◆ **EXERCISE AIM**
Please restate each line of the data that follows word for word, skipping any image.

========

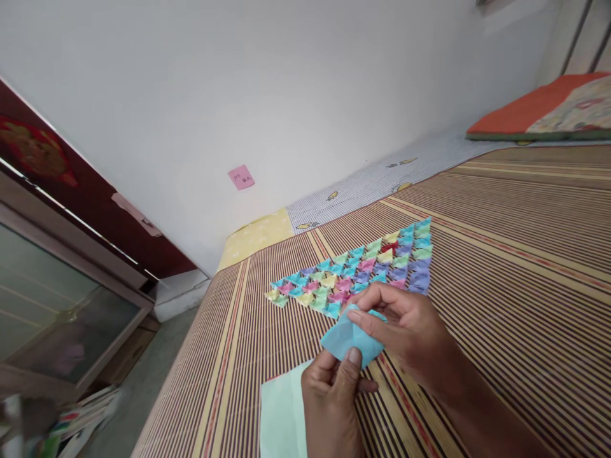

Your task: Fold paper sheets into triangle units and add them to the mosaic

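Observation:
A light blue sheet of paper (351, 340), partly folded, is held up above the striped mat between both hands. My left hand (334, 397) pinches its lower edge with the thumb on top. From the right, my right hand (401, 324) grips the upper edge, thumb on the near face; its other fingers are partly hidden behind the paper. Just beyond the hands, rows of small folded paper pieces (367, 264) in blue, green, pink, yellow and purple lie on the mat. Pale green paper (282, 416) rests beside my left hand, which covers part of it.
The striped bamboo mat (501, 254) covers the bed up to a white wall (286, 95). A folded orange quilt (520, 108) lies at the far right. A pink note (241, 177) is stuck on the wall. The bed's edge drops to the floor (172, 343) on the left.

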### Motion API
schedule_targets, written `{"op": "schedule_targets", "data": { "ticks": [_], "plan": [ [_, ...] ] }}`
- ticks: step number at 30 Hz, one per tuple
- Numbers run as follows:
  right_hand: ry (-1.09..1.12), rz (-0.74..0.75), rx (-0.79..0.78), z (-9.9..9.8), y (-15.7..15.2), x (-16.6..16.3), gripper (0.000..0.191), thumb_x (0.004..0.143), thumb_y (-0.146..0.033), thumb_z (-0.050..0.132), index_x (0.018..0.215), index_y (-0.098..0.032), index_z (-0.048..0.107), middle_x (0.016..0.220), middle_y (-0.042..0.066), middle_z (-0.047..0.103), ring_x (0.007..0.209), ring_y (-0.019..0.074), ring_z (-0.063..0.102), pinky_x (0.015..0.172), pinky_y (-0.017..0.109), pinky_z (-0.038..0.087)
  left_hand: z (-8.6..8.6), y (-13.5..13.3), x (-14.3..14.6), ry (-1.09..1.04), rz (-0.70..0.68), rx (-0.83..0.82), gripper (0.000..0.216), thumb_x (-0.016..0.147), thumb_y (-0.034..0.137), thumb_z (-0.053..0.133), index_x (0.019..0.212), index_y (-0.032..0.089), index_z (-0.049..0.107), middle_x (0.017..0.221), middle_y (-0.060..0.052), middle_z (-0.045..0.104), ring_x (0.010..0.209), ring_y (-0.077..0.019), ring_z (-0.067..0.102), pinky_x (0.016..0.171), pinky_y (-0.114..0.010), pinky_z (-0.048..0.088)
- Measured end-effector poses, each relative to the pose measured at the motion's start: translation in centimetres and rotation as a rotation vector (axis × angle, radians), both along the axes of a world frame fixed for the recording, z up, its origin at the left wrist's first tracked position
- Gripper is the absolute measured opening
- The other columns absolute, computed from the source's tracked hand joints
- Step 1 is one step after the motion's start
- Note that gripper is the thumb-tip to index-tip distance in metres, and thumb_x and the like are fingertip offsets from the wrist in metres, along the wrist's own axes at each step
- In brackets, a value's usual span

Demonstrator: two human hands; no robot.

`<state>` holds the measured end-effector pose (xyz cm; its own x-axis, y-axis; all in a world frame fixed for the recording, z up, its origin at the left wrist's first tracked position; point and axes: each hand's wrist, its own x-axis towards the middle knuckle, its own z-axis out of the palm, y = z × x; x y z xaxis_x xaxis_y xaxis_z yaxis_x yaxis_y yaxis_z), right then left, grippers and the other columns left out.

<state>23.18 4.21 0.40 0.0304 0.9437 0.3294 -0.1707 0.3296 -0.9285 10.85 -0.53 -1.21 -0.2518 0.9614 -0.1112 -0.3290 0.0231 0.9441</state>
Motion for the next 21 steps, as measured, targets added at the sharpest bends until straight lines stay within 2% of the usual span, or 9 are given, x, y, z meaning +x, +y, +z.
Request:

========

◆ **REPLY**
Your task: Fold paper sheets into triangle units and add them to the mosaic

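Observation:
A light blue sheet of paper (351, 340), partly folded, is held up above the striped mat between both hands. My left hand (334, 397) pinches its lower edge with the thumb on top. From the right, my right hand (401, 324) grips the upper edge, thumb on the near face; its other fingers are partly hidden behind the paper. Just beyond the hands, rows of small folded paper pieces (367, 264) in blue, green, pink, yellow and purple lie on the mat. Pale green paper (282, 416) rests beside my left hand, which covers part of it.
The striped bamboo mat (501, 254) covers the bed up to a white wall (286, 95). A folded orange quilt (520, 108) lies at the far right. A pink note (241, 177) is stuck on the wall. The bed's edge drops to the floor (172, 343) on the left.
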
### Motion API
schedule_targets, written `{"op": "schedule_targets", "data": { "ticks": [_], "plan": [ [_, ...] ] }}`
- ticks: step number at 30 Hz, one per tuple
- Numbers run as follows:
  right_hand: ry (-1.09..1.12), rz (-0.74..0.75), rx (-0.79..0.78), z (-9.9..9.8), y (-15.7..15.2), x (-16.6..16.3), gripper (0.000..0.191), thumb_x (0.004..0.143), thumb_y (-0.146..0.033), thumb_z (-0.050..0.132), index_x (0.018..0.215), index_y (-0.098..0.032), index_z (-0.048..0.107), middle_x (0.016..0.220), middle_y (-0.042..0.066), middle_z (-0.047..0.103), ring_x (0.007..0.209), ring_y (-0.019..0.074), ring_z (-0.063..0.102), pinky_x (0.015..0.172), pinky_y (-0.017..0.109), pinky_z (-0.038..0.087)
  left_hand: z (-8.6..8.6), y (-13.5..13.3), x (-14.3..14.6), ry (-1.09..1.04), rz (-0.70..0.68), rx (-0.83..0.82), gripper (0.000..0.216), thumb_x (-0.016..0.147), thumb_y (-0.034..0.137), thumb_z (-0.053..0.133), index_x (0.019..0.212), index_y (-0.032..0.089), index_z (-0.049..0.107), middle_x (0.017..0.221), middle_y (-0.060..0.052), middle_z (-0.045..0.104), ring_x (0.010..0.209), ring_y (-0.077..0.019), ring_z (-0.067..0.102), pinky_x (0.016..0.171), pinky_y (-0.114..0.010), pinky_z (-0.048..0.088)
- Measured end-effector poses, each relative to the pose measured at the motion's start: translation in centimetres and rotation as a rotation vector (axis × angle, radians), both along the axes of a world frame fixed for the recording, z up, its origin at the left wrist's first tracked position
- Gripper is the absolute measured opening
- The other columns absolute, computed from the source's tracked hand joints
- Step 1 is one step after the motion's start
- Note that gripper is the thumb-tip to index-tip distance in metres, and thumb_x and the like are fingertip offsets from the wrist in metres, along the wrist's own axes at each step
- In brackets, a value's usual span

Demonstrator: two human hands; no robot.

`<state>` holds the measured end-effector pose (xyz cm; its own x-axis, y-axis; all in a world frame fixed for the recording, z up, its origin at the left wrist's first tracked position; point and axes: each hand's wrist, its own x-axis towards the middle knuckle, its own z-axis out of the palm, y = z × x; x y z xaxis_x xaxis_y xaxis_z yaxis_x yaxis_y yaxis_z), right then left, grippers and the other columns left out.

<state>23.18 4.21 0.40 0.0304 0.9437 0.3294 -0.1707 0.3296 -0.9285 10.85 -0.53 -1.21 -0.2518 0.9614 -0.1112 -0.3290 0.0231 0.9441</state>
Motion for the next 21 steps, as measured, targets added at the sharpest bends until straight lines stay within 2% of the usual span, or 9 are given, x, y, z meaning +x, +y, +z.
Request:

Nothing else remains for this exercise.